Don Juan 06-076 ~ 080
 
 
Don Juan 06-076
Canto the Sixth
 
     LXXVI
 
And in the midst a golden apple grew, --
     A most prodigious pippin, -- but it hung
Rather too high and distant; that she threw
     Her glances on it, and then, longing, flung
Stones and whatever she could pick up, to
     Bring down the fruit, which still perversely clung
To its own bough, and dangled yet in sight,
But always at a most provoking height; --
 
 
Don Juan 06-077
Canto the Sixth
 
     LXXVII
 
That on a sudden, when she least had hope,
     It fell down of its own accord before
Her feet; that her first movement was to stoop
     And pick it up, and bite it to the core;
That just as her young lip began to ope
     Upon the golden fruit the vision bore,
A bee flew out and stung her to the heart,
And so -- she awoke with a great scream and start.
 
 
Don Juan 06-078
Canto the Sixth
 
     LXXVIII
 
All this she told with some confusion and
     Dismay, the usual consequence of dreams
Of the unpleasant kind, with none at hand
     To expound their vain and visionary gleams.

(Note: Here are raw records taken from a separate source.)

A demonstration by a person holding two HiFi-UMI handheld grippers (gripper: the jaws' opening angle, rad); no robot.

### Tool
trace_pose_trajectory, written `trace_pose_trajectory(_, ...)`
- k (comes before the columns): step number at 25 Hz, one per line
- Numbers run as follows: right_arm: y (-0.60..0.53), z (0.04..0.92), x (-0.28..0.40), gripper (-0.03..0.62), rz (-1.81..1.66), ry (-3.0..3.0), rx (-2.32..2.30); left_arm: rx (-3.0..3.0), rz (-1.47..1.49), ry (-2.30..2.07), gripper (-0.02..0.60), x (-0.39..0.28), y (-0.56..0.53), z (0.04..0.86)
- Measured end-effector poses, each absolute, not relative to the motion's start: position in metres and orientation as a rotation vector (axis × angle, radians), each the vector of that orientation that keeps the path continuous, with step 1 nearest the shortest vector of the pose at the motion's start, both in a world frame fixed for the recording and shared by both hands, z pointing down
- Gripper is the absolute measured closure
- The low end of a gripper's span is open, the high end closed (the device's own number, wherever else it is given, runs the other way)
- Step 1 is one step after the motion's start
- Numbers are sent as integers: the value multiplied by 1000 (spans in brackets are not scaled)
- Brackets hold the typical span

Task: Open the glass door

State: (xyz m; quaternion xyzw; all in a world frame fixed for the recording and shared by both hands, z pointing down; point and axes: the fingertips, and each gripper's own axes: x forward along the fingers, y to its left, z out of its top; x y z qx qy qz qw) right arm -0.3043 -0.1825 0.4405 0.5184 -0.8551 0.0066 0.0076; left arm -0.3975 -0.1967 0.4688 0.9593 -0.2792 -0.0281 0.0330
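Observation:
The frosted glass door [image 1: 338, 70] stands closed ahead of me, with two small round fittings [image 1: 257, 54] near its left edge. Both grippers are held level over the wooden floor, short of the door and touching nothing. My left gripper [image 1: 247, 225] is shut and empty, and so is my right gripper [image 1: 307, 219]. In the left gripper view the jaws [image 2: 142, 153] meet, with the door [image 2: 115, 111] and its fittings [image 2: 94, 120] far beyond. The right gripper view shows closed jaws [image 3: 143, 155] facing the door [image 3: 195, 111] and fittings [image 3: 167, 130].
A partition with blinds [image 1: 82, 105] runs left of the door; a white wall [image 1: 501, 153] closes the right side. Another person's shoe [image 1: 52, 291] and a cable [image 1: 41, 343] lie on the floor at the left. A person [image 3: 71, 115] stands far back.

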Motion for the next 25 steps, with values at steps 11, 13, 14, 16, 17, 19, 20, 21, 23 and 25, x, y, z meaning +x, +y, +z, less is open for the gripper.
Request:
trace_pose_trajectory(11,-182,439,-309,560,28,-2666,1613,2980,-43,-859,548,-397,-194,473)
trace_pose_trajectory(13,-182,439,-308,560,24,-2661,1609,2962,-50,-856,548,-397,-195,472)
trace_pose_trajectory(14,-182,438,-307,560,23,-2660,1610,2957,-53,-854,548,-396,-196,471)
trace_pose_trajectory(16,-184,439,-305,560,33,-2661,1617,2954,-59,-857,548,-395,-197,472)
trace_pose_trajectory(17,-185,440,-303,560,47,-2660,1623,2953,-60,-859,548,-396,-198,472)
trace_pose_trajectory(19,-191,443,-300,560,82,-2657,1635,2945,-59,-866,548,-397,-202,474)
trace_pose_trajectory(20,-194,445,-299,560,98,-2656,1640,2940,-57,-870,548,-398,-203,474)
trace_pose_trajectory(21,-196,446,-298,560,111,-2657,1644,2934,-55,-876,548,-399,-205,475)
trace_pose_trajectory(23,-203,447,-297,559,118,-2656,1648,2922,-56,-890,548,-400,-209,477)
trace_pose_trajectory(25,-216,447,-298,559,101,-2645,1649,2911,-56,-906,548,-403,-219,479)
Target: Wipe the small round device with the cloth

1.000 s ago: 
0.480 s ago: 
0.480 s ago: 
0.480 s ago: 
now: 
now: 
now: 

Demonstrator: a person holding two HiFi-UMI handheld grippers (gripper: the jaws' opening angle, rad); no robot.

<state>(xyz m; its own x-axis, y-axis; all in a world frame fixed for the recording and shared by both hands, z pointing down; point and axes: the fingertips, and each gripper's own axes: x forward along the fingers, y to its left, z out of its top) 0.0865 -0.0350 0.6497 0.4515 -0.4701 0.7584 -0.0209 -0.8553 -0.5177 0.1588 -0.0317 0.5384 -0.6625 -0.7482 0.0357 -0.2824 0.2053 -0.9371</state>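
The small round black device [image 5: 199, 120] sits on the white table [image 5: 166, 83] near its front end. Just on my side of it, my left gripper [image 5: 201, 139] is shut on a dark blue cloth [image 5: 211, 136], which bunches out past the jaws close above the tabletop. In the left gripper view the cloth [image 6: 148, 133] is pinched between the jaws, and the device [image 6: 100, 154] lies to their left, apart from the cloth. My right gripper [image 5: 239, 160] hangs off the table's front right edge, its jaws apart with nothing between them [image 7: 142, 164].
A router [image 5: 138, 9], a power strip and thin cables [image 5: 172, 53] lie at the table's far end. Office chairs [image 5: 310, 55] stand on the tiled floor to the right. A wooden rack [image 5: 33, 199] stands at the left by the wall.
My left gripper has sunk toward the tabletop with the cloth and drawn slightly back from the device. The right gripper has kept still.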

I've known some odd ones which seem'd really plann'd
     Prophetically, or that which one deems
A "strange coincidence," to use a phrase
By which such things are settled now-a-days.
 
 
Don Juan 06-079
Canto the Sixth
 
     LXXIX
 
The damsels, who had thoughts of some great harm,
     Began, as is the consequence of fear,
To scold a little at the false alarm
     That broke for nothing on their sleeping car.
The matron, too, was wroth to leave her warm
     Bed for the dream she had been obliged to hear,
And chafed at poor Dudu, who only sigh'd,
And said that she was sorry she had cried.
 
 
Don Juan 06-080
Canto the Sixth
 
     LXXX
 
"I've heard of stories of a cock and bull;
     But visions of an apple and a bee,
To take us from our natural rest, and pull
     The whole Oda from their beds at half-past three,
Would make us think the moon is at its full.
     You surely are unwell, child! we must see,
To-morrow, what his Highness's physician
Will say to this hysteric of a vision.